Detection of mitotic tumor cells per tissue area is one of the critical markers of breast cancer prognosis. The aim of this paper is to develop a method for the automatic detection of mitotic figures from breast cancer histological slides using a partially supervised deep learning framework. Unlike the previous literature, which has focused on solving the problem of mitosis detection in the weakly annotated datasets using centroid pixel labels (weak labels) only without taking advantage of the available pixel-level labels (strong labels) of other datasets, in this paper, we design a novel partially supervised framework based on two parallel deep fully convolutional networks. One of them is trained using weak labels and the other is trained using strong labels, together with a weight transfer function. In the detection phase, we fuse the segmentation maps produced by the two networks to obtain the final mitosis detections.

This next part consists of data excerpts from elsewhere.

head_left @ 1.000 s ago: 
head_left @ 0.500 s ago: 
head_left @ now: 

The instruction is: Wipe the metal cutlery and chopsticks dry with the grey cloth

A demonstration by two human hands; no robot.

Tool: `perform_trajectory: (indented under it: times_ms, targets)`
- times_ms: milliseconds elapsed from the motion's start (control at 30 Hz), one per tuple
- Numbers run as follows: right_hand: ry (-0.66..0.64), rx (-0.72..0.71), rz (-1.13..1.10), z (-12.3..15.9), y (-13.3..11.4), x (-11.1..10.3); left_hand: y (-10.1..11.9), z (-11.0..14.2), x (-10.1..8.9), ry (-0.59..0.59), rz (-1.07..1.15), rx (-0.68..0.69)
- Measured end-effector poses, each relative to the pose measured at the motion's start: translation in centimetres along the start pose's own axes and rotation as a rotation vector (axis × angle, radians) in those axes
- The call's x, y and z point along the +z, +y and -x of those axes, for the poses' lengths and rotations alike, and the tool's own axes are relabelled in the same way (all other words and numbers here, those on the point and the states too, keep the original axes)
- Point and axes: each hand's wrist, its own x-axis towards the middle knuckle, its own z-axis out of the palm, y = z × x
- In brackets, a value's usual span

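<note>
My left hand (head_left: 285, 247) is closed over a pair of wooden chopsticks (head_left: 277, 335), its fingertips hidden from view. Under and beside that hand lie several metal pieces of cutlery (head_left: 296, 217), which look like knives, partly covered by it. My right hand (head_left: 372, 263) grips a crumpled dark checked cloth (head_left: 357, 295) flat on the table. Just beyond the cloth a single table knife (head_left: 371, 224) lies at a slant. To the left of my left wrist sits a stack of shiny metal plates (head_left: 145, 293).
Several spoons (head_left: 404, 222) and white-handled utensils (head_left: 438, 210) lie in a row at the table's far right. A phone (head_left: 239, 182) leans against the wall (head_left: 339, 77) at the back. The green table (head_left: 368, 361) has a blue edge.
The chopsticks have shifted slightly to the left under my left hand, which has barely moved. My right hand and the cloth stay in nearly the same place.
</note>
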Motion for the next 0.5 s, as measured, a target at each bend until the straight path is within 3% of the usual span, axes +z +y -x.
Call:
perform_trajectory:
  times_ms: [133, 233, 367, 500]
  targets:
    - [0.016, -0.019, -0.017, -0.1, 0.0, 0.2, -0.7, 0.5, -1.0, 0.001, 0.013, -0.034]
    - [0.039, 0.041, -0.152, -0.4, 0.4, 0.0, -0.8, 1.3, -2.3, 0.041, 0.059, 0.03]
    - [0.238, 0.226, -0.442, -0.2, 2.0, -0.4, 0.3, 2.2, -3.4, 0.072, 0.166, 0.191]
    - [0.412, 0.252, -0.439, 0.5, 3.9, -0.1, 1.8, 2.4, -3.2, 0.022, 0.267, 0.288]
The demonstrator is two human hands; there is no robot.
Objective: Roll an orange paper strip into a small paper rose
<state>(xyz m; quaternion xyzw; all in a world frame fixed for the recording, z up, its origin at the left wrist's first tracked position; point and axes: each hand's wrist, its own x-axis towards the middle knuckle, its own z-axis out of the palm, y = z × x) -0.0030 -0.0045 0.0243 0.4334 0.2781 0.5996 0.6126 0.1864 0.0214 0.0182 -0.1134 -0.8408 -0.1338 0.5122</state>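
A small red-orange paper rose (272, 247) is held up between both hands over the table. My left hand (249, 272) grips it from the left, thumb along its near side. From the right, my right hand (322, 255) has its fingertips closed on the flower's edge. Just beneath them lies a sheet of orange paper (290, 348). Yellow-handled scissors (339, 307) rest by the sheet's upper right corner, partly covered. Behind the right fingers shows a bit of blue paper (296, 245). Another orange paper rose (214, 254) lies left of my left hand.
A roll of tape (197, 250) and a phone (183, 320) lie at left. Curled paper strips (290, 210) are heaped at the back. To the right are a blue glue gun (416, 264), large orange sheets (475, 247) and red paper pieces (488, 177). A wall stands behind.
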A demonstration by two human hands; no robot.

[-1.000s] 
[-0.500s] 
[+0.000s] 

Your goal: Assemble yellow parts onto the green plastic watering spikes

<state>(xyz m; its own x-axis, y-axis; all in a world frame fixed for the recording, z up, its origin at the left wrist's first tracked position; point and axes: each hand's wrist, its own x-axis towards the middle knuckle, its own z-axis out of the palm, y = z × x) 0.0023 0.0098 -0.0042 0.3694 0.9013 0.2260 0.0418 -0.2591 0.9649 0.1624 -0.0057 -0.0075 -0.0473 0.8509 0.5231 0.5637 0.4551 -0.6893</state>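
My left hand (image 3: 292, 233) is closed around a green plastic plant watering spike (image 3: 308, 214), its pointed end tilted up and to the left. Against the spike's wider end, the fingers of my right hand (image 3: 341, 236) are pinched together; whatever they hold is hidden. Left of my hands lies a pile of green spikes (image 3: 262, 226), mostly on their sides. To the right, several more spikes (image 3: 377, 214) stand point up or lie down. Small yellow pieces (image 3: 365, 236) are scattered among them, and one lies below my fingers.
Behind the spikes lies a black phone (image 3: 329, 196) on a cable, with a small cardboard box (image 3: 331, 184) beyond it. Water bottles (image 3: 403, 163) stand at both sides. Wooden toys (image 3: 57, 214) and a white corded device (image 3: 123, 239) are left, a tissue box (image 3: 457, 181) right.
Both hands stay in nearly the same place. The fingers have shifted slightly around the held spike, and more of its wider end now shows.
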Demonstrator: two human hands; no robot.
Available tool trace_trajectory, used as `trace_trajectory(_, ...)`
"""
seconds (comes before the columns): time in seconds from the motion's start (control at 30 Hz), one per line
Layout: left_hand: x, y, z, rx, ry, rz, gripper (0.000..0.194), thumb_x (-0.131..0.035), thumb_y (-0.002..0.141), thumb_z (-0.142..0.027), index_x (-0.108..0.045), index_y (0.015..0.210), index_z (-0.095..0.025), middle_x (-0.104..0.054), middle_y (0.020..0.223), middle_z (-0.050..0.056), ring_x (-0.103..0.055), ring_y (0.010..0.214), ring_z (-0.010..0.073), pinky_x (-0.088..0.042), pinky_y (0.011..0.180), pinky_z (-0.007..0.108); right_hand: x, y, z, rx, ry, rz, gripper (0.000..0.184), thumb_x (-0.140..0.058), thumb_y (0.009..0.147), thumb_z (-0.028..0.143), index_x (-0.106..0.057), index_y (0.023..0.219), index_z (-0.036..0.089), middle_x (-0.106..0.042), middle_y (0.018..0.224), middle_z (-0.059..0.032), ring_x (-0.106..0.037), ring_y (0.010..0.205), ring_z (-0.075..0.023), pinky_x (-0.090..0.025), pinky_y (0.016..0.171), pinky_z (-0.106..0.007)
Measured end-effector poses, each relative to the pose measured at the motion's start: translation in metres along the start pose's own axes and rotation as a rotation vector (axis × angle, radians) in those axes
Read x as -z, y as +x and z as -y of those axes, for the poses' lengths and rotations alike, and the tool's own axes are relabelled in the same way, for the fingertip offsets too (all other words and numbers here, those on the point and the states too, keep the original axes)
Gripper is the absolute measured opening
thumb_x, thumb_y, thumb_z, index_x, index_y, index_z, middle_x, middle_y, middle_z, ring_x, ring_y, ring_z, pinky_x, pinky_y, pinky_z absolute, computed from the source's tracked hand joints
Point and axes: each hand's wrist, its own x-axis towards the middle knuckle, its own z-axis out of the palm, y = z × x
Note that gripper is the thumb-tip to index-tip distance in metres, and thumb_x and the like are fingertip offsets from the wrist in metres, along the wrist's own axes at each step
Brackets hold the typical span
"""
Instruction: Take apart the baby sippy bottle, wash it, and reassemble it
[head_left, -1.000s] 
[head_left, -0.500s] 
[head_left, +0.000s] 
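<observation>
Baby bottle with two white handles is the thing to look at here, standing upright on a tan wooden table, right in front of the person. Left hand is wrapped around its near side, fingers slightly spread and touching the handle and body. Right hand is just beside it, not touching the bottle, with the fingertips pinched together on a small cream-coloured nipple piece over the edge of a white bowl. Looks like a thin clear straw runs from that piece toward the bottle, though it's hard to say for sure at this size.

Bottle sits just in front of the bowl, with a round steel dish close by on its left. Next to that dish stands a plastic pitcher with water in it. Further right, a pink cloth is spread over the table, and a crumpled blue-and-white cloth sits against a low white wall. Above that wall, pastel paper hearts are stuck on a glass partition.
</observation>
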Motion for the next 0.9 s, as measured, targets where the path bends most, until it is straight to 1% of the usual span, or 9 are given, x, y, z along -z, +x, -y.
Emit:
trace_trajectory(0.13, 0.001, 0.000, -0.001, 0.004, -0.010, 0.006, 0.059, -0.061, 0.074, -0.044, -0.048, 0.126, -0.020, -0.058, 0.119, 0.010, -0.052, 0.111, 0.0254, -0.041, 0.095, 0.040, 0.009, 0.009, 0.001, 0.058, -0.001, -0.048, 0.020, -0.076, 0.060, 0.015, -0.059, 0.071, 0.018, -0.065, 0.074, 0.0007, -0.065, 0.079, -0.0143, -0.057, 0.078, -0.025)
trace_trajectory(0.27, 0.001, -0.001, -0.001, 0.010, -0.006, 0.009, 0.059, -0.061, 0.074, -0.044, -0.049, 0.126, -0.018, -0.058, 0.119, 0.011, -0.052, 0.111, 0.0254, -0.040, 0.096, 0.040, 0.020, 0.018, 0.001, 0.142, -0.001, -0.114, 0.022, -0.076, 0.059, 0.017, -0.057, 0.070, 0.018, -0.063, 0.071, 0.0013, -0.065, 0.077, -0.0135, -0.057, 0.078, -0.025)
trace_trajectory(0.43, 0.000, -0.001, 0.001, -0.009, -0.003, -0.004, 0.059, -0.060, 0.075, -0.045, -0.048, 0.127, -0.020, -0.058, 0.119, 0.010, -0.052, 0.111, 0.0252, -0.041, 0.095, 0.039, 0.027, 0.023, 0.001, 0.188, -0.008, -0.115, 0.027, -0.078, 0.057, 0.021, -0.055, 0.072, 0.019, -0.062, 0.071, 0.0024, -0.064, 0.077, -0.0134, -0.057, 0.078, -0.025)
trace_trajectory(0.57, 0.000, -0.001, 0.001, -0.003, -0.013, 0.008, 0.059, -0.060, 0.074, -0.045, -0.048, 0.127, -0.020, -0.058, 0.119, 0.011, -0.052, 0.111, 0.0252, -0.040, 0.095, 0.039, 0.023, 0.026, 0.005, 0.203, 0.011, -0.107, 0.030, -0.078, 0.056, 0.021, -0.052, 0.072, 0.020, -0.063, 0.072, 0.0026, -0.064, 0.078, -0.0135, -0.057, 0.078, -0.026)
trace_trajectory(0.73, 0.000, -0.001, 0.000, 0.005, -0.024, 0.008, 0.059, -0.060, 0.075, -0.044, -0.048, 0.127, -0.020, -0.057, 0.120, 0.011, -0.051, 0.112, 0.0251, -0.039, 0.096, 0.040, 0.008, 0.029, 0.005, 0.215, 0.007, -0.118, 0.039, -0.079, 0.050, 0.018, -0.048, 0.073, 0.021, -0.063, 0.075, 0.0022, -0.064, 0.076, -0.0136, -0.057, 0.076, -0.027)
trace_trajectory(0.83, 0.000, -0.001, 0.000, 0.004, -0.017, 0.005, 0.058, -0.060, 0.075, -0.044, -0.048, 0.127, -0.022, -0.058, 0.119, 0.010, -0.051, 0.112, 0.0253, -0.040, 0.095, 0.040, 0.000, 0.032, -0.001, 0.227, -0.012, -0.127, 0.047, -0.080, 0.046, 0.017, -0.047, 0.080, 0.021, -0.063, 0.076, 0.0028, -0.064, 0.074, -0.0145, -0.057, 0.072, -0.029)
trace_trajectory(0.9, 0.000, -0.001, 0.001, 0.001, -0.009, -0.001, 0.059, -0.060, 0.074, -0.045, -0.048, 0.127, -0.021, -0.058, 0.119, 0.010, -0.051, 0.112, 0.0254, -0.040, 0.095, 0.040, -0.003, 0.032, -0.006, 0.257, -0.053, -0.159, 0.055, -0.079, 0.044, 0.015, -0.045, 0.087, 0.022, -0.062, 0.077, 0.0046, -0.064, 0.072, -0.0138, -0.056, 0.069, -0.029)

Our system exploits the available large sets of mitosis detection samples with mitosis centroid annotation, such as the 2014 ICPR dataset and the AMIDA13 dataset, and only a small set of samples with the annotation of all mitosis pixels, such as the 2012 ICPR dataset, to perform a more accurate mitosis detection on weakly labeled data. This enables us to outperform all previous mitosis detection systems by achieving F-scores of 0.575 and 0.698 on the 2014 ICPR dataset and the AMIDA13 dataset respectively.

Highlights

  • The most recommended breast cancer grading system by the World Health Organization (WHO), is the Nottingham grading system [1]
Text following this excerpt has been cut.